The Ohio Supreme Court will soon determine whether Ohio will allow patients to bring a private state law claim against a healthcare provider for an alleged HIPAA violation involving the disclosure of protected health information (“PHI”), when the healthcare provider discloses PHI for the purpose of collecting payment from a patient on a past due account.  The Ohio Supreme Court will decide this issue in a case styled Menorah Park Center for Senior Living v. Irene Rolston. [1]

                                                           

In Menorah Park, a rehabilitation center, Menorah Park, filed suit in the Shaker Heights Municipal Court to collect payment from a patient, Mrs. Rolston.  When Menorah Park filed its complaint, it attached unredacted billing statements that contained PHI, including “a description of medical services provided to [Mrs. Rolston]; the dates the services were provided; medical procedure codes; charges, credits, and balances on [Mrs. Rolston’s] account; and other information.” [2] While HIPAA generally prohibits the unauthorized disclosure of PHI, HIPAA expressly authorizes the disclosure of PHI for the purpose of collecting payment from a patient.[3]    Such disclosures are subject, however, to the minimum necessary requirement which states that the healthcare provider must make reasonable efforts to limit the disclosure of PHI “to the minimum necessary to accomplish the intended purpose of the use, disclosure, or request.”[4]

In response to Menorah Park’s complaint, Mrs. Rolston filed a class-action counterclaim, on behalf of herself and others similarly situated, claiming that Menorah Park had also improperly disclosed other patients’ PHI in over 250 similar cases filed in the same court.  Mrs. Rolston claims that she suffered between $6,000 and $15,000 in damages, and that each class member (between 40-250 patients) suffered similar damages—bringing the total potential damages of the class-action to between $240,000 to $3,750,000 (or more). 

Mrs. Rolston characterized the class-action as a breach of confidence for the unauthorized disclosure of non-public medical information that [Menorah Park] learned within a physician-patient relationship.  Mrs. Rolston claims that the Ohio Supreme Court previously recognized a similar claim, referred to as a “Biddle Claim,” in a case styled Biddle v. Warren General Hospital.[5]

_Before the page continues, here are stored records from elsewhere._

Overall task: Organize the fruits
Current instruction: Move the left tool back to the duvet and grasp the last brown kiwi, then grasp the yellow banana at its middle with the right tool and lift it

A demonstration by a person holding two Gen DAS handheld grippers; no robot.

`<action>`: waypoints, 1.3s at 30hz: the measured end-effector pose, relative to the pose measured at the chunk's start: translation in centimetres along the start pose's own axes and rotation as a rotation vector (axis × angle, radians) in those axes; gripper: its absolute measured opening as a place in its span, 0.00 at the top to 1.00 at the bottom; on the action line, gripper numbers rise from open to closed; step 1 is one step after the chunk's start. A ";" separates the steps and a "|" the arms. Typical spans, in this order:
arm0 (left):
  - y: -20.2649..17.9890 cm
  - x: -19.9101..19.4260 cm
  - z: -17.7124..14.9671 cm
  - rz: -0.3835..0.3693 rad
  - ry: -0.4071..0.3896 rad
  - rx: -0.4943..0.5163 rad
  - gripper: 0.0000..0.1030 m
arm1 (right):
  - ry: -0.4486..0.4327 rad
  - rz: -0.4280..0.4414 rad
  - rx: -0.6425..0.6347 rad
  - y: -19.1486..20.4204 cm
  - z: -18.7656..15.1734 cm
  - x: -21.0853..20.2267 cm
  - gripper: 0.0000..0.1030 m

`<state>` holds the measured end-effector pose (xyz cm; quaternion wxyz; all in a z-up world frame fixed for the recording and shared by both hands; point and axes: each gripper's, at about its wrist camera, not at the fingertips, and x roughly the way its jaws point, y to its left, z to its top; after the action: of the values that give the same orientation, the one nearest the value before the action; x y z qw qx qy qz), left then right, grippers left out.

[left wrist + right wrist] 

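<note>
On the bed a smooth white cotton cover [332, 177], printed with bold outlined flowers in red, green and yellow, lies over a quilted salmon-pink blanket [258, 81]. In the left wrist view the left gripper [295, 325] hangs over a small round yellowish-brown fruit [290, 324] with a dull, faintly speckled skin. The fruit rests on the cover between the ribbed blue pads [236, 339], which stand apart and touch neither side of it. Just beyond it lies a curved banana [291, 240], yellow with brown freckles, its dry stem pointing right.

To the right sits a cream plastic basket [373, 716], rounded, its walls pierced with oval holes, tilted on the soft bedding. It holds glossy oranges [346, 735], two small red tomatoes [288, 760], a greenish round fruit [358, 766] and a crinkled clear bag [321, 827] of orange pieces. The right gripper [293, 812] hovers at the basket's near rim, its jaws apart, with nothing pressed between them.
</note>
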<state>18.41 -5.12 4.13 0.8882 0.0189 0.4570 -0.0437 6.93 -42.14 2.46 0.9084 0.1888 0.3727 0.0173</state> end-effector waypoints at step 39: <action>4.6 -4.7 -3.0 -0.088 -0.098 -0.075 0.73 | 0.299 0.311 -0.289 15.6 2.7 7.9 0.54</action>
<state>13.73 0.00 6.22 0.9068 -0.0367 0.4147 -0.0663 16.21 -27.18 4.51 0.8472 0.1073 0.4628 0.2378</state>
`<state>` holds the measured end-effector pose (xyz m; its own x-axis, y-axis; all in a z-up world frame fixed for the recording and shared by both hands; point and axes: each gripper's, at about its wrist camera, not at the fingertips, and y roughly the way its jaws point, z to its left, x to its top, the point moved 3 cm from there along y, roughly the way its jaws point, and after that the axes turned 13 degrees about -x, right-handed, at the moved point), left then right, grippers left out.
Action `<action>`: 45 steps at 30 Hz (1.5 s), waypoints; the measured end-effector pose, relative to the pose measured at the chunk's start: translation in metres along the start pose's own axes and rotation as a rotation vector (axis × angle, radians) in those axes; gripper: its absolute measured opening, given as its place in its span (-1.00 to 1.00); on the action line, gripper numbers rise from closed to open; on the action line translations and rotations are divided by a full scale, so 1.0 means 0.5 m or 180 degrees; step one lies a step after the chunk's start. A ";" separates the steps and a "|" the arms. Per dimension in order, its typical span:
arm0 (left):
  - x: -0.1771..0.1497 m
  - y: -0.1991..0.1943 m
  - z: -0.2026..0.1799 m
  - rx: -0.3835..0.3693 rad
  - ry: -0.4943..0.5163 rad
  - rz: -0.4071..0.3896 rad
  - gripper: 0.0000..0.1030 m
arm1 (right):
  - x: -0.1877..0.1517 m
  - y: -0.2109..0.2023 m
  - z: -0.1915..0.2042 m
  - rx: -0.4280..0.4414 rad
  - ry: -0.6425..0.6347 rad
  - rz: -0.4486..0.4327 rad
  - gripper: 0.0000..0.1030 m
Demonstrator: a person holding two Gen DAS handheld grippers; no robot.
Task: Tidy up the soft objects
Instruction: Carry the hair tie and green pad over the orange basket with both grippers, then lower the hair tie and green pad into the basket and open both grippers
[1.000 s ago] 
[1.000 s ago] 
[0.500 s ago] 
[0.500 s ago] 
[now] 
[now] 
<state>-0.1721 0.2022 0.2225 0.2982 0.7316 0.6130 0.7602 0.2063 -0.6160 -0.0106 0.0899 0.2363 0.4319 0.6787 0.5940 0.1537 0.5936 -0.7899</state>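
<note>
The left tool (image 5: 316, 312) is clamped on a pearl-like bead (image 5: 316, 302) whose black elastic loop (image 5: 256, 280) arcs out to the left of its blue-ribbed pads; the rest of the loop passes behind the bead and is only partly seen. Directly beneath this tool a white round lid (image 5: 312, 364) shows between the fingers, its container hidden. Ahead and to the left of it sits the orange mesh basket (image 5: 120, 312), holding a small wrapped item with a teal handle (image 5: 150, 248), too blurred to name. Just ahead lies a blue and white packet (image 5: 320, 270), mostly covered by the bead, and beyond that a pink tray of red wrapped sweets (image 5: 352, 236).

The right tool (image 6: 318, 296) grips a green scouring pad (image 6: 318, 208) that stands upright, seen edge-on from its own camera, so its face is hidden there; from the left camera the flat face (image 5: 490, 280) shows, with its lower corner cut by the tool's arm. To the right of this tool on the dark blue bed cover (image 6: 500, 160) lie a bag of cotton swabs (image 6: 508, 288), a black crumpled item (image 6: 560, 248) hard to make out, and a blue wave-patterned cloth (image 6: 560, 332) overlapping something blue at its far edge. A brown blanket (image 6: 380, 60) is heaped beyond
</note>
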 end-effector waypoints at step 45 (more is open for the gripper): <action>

In Biddle, the Ohio Supreme Court recognized an independent claim for the unauthorized, unprivileged disclosure to a third party of non-public medical information that a physician or hospital has learned within a physician-patient relationship.  The Ohio Supreme Court decided Biddle, however, on September 15, 1999, before the U.S. Department of Health and Human Services (the “HHS Department”) published HIPAA’s privacy-rule regulations on December 28, 2000.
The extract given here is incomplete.